Rapid declines in forced expiratory volume in 1 second (FEV1) were associated with increased incidence of heart failure, stroke, and death in the analysis of the ARIC (Atherosclerosis Risk in Communities) study.

The risk of incident heart failure among FEV1 rapid decliners was particularly high, with a fourfold increase within 12 months. That suggests clinicians should carefully consider incipient heart failure in patients with rapid changes in FEV1, investigators reported in the Journal of the American College of Cardiology.

Rapid declines in forced vital capacity (FVC) were also associated with higher incidences of heart failure and death in the analysis by Odilson M. Silvestre, MD, of the division of cardiovascular medicine at Brigham and Women’s Hospital, Boston, and colleagues.

The analysis included a total of 10,351 ARIC participants with a mean follow-up of 17 years.
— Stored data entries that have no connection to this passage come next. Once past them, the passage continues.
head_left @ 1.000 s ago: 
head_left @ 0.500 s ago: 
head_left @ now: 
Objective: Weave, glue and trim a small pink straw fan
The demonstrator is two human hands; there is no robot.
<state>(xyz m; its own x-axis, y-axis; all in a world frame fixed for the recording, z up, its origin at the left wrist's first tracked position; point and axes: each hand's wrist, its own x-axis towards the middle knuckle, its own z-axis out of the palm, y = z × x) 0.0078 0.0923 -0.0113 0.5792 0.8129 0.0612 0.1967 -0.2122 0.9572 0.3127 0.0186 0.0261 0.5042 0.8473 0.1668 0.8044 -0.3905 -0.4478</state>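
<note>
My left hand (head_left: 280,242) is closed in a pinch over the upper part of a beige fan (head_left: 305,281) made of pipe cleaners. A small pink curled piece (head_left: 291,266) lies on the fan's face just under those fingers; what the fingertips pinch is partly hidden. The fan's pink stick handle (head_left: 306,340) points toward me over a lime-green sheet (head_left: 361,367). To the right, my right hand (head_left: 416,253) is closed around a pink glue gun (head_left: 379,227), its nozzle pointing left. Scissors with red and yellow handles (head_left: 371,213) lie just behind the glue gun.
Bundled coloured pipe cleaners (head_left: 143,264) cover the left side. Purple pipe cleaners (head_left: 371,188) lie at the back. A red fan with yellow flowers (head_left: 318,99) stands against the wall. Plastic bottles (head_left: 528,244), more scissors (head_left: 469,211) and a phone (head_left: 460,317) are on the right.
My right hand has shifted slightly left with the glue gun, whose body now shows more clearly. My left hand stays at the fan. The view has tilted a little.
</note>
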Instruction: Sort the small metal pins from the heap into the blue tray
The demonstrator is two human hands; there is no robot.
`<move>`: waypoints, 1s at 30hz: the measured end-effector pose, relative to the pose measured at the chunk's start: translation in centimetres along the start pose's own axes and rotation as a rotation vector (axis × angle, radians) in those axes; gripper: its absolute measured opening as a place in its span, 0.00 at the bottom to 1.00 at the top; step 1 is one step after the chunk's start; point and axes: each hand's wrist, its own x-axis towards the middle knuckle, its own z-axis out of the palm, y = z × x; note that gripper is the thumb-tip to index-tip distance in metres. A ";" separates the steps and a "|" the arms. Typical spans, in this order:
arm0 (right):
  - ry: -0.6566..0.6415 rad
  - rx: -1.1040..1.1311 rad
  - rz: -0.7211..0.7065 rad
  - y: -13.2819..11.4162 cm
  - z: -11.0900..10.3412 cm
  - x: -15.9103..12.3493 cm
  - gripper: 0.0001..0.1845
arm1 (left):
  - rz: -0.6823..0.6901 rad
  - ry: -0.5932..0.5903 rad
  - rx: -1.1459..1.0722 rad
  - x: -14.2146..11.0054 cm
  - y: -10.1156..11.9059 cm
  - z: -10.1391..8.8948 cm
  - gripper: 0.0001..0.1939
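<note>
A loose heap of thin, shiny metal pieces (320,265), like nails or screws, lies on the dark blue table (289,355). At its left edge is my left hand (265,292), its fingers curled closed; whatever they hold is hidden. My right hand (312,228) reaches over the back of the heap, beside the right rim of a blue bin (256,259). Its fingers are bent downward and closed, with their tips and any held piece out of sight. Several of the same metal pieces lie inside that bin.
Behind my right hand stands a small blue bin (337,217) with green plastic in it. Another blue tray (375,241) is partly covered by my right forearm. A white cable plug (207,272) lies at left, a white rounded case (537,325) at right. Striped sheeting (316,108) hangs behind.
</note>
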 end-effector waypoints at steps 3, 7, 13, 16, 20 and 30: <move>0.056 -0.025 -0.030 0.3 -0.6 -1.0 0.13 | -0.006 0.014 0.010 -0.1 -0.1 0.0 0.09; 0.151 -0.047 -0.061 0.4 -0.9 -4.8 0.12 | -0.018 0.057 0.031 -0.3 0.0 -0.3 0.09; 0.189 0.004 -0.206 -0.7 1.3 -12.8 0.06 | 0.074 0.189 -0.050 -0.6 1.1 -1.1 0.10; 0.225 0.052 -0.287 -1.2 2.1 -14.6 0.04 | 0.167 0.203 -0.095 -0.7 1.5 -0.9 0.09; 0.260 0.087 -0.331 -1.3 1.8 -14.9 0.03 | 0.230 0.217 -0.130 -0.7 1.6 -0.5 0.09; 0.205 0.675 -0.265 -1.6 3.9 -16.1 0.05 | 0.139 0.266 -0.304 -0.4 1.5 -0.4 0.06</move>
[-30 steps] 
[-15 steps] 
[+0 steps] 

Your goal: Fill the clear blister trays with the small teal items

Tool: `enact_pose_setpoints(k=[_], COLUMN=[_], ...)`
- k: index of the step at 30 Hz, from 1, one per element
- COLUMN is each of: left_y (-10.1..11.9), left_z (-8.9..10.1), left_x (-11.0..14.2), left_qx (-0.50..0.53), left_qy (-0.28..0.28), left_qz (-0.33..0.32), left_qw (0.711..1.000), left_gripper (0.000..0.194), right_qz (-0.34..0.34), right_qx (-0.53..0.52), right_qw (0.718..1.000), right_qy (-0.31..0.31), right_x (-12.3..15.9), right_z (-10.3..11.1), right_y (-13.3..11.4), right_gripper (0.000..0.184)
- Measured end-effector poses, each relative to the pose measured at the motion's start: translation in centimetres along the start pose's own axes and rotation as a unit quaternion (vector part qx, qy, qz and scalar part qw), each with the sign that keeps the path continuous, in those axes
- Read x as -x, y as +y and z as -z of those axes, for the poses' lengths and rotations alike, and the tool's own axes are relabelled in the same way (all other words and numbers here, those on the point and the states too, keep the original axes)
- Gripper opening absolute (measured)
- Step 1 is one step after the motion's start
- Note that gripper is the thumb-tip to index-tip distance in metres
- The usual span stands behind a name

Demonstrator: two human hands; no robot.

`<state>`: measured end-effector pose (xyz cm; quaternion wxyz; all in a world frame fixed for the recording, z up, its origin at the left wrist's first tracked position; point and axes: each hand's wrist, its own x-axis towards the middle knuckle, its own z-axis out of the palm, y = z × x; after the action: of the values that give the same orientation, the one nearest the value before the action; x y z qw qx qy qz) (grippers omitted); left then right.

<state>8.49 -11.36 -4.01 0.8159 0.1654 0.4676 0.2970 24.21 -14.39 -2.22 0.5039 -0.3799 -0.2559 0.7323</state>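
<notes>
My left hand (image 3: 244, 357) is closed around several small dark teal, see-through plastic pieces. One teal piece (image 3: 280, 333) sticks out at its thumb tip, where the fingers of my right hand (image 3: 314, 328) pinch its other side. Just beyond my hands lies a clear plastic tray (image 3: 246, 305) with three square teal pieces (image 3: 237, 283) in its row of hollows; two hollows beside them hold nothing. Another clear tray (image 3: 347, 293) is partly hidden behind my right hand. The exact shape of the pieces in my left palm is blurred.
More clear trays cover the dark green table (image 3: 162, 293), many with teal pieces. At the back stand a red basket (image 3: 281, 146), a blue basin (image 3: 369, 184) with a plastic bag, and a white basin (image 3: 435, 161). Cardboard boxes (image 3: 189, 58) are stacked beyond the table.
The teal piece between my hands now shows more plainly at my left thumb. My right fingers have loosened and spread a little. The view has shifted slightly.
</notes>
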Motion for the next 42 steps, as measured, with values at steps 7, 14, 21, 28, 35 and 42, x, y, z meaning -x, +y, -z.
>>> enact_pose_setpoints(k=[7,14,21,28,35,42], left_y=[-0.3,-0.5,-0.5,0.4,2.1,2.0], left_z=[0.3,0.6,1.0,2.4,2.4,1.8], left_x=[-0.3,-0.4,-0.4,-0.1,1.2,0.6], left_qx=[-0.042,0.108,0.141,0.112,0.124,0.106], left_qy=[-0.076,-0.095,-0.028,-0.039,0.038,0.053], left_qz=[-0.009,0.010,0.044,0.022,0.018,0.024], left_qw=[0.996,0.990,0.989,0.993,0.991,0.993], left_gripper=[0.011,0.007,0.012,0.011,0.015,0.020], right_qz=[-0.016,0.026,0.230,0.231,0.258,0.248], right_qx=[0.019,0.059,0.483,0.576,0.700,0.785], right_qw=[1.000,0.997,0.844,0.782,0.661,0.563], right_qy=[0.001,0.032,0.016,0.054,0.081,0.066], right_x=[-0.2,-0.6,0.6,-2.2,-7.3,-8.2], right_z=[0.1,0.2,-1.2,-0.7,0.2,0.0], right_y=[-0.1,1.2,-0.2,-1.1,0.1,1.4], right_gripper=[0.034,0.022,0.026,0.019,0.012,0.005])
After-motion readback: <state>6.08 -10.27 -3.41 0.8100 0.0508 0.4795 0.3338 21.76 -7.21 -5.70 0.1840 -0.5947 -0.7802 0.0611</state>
All had undergone spirometry at the first study visit between 1987 and 1989, and on the second visit between 1990 and 1992.

One-quarter of participants were classified as FEV1 rapid decliners, defined by an FEV1 decrease of at least 1.9% per year. Likewise, one-quarter of participants were classified as FVC rapid decliners, based on an FVC decrease of at least 2.1%.

Rapid decline in FEV1 was associated with a higher risk of incident heart failure (hazard ratio, 1.17; 95% confidence interval, 1.04-1.33; P = .010), and was most prognostic in the first year of follow-up (HR, 4.22; 95% CI, 1.34-13.26; P = .01), investigators said.

Rapid decline in FVC was likewise associated with a greater heart failure risk (HR, 1.27; 95% CI, 1.12-1.44; P less than .001).

Increased heart failure risk persisted after excluding patients with incident coronary heart disease in both the FEV1 and FVC rapid decliners, the investigators said.

A rapid decline in FEV1 was also associated with a higher stroke risk (HR, 1.25; 95% CI, 1.04-1.50; P = .015).

FEV1 rapid decliners had a higher overall rate of incident cardiovascular disease than those without rapid decline, even after adjustment for baseline variables such as age, sex, race, body mass index, and heart rate (HR, 1.15; 95% CI, 1.04-1.26; P = .004), and FVC rapid decliners likewise had a 19% greater risk of the composite endpoint (HR, 1.19; 95% CI, 1.08-1.32; P less than .001).

The National Heart, Lung, and Blood Institute, the American Heart Association, and other sources supported the study. Dr. Silvestre reported having no relevant conflicts.

SOURCE: Silvestre OM et al. J Am Coll Cardiol. 2018 Sep 4;72(10):1109-22.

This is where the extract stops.